I took her today for behavioural counselling, with an experienced and qualified behaviourist. They said that they have seen this often - most rescued romanian dogs are extremely scared of things, and often have behavioural issues. She said about 70% she sees. My dog is around 4 years old - maybe a rescued Romanian puppy would be fine, as they are still in that period where they can learn to socialise. I was also told that some rescues are know for 'twisting the truth' with regards to issues, as they have a conveyor belt of dogs and just need to get them in a home. I'm not suggesting all rescues are like this, the behaviourist was just saying that a number of them can hide things. My little dog is a sweetheart with myself and my partner. It's just everything else that is going to be a problem. I've been told that she will need months, perhaps even a year of regular behavioural therapy, although she thinks that she is 'fixable'. 

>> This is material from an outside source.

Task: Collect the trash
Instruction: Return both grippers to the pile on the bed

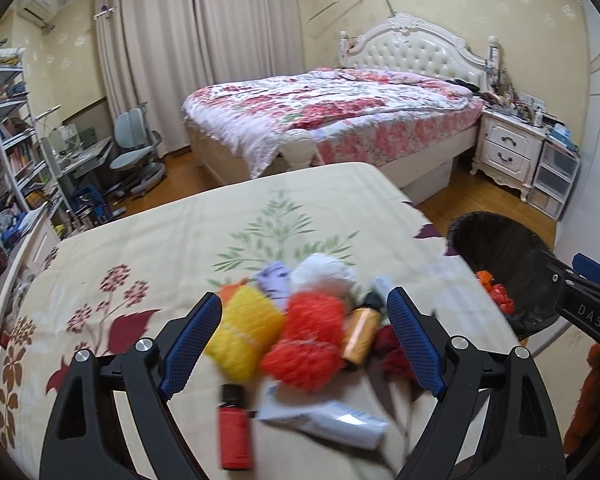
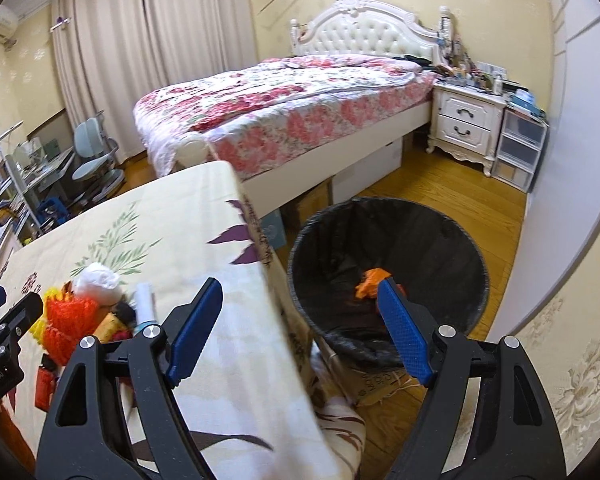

I love her, and will do everything to settle her down and make her into a happy dog. But I wasn't expecting to be in this situation. And it's incredibly difficult to deal with. It will take a LOT of time, patience, and money.


----------



## Chellie (Jul 30, 2015)

I've got three Romanian rescues with a fourth coming over when she has finished rearing her puppies in a couple of months. Are they hard work? Depends on the dog, they are all different the same as any dog, purposely bred or rescued. Most of them have had a pretty horrific time, some cope better with it than others. This is obvious when comparing the two siblings I rescued. One is happy to approach strangers and get a fuss, the other one is petrified of people and there is no way that a stranger can get close to her let alone touch her. They were born in a public shelter but pulled out at a couple of weeks old and raised by a fantastic fosterer but one holds onto her nightmares and the other one has let them go. That said, I can walk all of them off lead and they are a pleasure to own but it has been a slow process to get them there. The secret is to take it slowly. It's tempting to take them out and introduce them to the world but they need time to adjust to their surroundings, just because they are happy in their foster home doesn't mean that they don't need time when they get their forever home, they don't know you so won't trust you to keep them safe. They don't need to leave your house to begin with so its best to spend the time building a trusting relationship before they meet the big bad world and all of the strange experiences it offers.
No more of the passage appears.